We also have to take into consideration why we want this in the first place.

We want it to be possible to embed syncthing in other processes, whether its an android app or a Qt ui.

For that reason, it needs to be graceful on failure, and in these cases “fuck it and panic” is not a great option.

2 Likes

Right, so #4 is not a real option.

Service returns are actually not handled consistently. Sometimes we only return on unexpected/irrecoverable errors and context cancellation and handle expected errors/restart conditions ourselves, sometimed we use it in “normal control flow”. I actually intended to clean this up independently of the teardownissue, and use suture really exclusively for global start/stop and failures (e.g. the service termination logging from relay listening when internet is not accessible is abysmal in my opinion). However points 2 and 3 would be able to solve that as well.

I really like 2. For 3 my gut says this will get complicated and thus somewhat failure-prone, while service handling is super integral/critical. We already do extend suture somewhat so why not wrap it entirely and interface only through are own wrapper which has teardown functionality.

Actually writing this I think suture already has all we need: Unset passthroughpanic on the toplevel supervisor and use failirelogger to react to panics. Aka do 4 gracefully

My gut also says 2, but I know suture somewhat does not support that, and we’ll have to wrap it even more, up to the point there is not much suture left.

I suspect we might end up having to fork it, as I am not even sure we’d be able to wrap it enough here.

I suspect that the changes we need are extensive enough that it might no longer be suture or fit with the initial design goals, yeah.

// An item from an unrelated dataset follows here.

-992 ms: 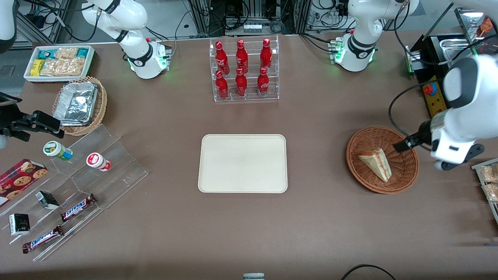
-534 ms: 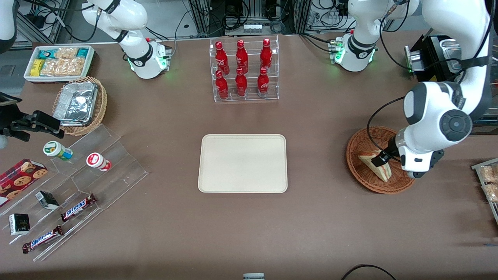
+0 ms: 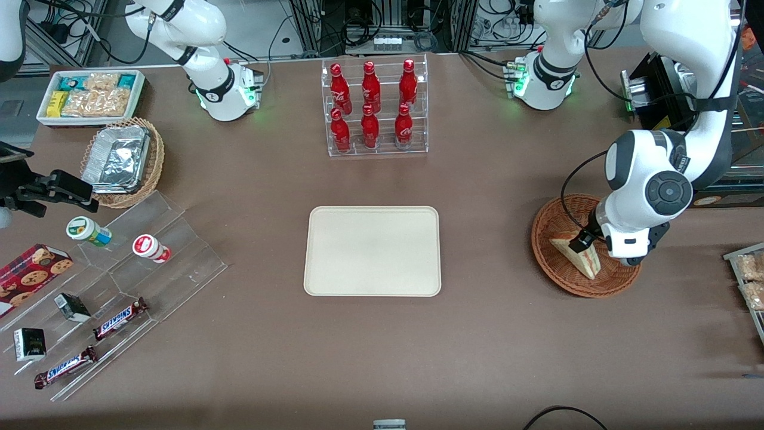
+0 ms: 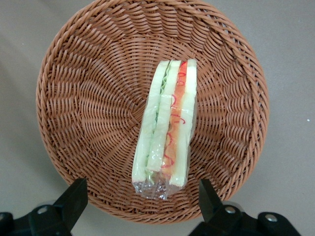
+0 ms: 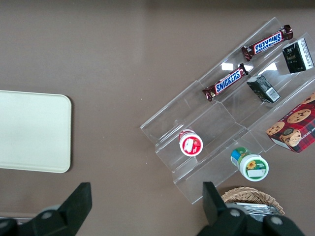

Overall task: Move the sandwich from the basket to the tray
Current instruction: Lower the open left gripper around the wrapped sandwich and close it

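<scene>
So the wrapped triangular white-bread sandwich [image 4: 166, 129] lies ungrasped in the round brown wicker basket [image 4: 88, 123], the gripper [image 4: 140, 204] hovering wide above it, the cream rectangular tray [image 3: 372, 251] bare.

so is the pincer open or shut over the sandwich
Open. The left arm's pincer hangs above the round brown wicker basket, fingers spread wide either side of the plastic-wrapped triangular white-bread sandwich, touching nothing.
</scene>
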`<action>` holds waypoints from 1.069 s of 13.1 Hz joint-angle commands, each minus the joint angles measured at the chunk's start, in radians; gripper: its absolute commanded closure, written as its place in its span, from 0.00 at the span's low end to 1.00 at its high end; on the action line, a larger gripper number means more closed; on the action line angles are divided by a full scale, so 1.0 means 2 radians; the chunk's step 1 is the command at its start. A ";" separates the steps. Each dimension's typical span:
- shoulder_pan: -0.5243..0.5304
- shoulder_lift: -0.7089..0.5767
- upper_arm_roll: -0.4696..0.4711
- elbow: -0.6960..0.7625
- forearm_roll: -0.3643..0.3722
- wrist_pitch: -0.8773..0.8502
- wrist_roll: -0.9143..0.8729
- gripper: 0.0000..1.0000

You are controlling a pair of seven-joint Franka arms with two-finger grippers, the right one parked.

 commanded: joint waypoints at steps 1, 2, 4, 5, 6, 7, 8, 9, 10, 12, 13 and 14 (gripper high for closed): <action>0.000 -0.004 0.000 -0.022 0.009 0.040 -0.015 0.00; 0.000 0.000 0.000 -0.022 0.009 0.048 -0.020 0.00; 0.000 0.007 0.000 -0.022 0.009 0.057 -0.020 0.00; 0.000 0.008 0.000 -0.023 0.009 0.059 -0.020 0.00; 0.001 0.013 0.000 -0.022 0.009 0.059 -0.020 0.00; 0.001 0.016 0.001 -0.022 0.010 0.062 -0.020 0.00; 0.002 0.018 0.001 -0.023 0.010 0.068 -0.020 0.00; 0.002 0.022 0.001 -0.023 0.010 0.072 -0.020 0.00; 0.002 0.024 0.001 -0.022 0.010 0.072 -0.020 0.00; 0.003 0.025 0.001 -0.022 0.010 0.072 -0.021 0.33; 0.002 0.025 0.001 -0.023 0.010 0.072 -0.020 0.48; 0.002 0.025 0.001 -0.023 0.010 0.072 -0.020 0.59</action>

At least it would be incompatible;

  • Serve methods need to become func Serve() error instead of the current no-error return.
  • A supervisor needs to look at the returned error, and if errors.As(..., &suture.FatalErr) or something like that, then the supervisor itself should stop its other children and return the same error

This would automatically bubble and the top level Serve() would in the end return with the same error…

Our serve methods could then do something like

if err != nil {
  // uh oh, this is a bad one
  return suture.FatalErr(err)
}

and the whole thing comes crashing down.

Maybe this could all be implemented as a wrapper type around suture somehow. Something that would have it’s own Add() method, wrapping the passed in Serve() method to inspect the returned error and then call stop on the embedded supervisor… And return from a Serve() that would have wrapped the supervisor Serve()…

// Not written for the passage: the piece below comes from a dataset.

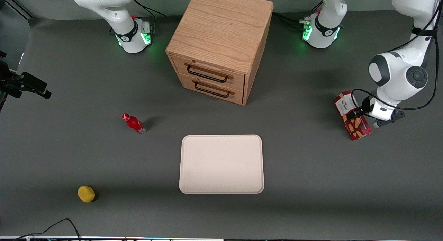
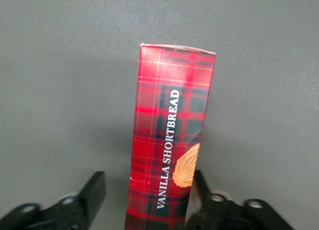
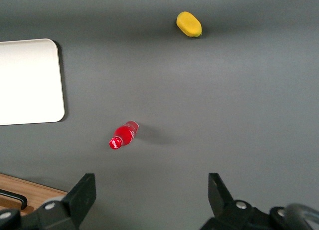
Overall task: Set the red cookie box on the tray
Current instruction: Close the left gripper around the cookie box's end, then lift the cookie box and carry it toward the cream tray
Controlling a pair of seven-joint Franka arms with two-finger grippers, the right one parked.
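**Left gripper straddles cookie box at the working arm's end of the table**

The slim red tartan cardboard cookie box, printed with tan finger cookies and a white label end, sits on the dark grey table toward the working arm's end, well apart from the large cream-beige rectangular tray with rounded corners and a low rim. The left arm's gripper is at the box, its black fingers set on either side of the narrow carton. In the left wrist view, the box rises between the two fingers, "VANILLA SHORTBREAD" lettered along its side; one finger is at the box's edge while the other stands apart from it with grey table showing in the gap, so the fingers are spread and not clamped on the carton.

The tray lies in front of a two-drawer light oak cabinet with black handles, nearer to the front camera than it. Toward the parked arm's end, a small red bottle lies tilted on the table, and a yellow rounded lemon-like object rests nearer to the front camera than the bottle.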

And this is too hacky? Would be pretty minimally invasive.

I don’t think it’s that trivial. This encourages just to panic when shit is weird, and that panic may well be in routine which is not under the supervisor that takes the while thing down.

I think lib/suture would probably be fine. We already have out own util.ServiceWithName and serve(ctx) error. So I guess this might just be an opportunity to clean this up (have our own service interface with our own service manager methods).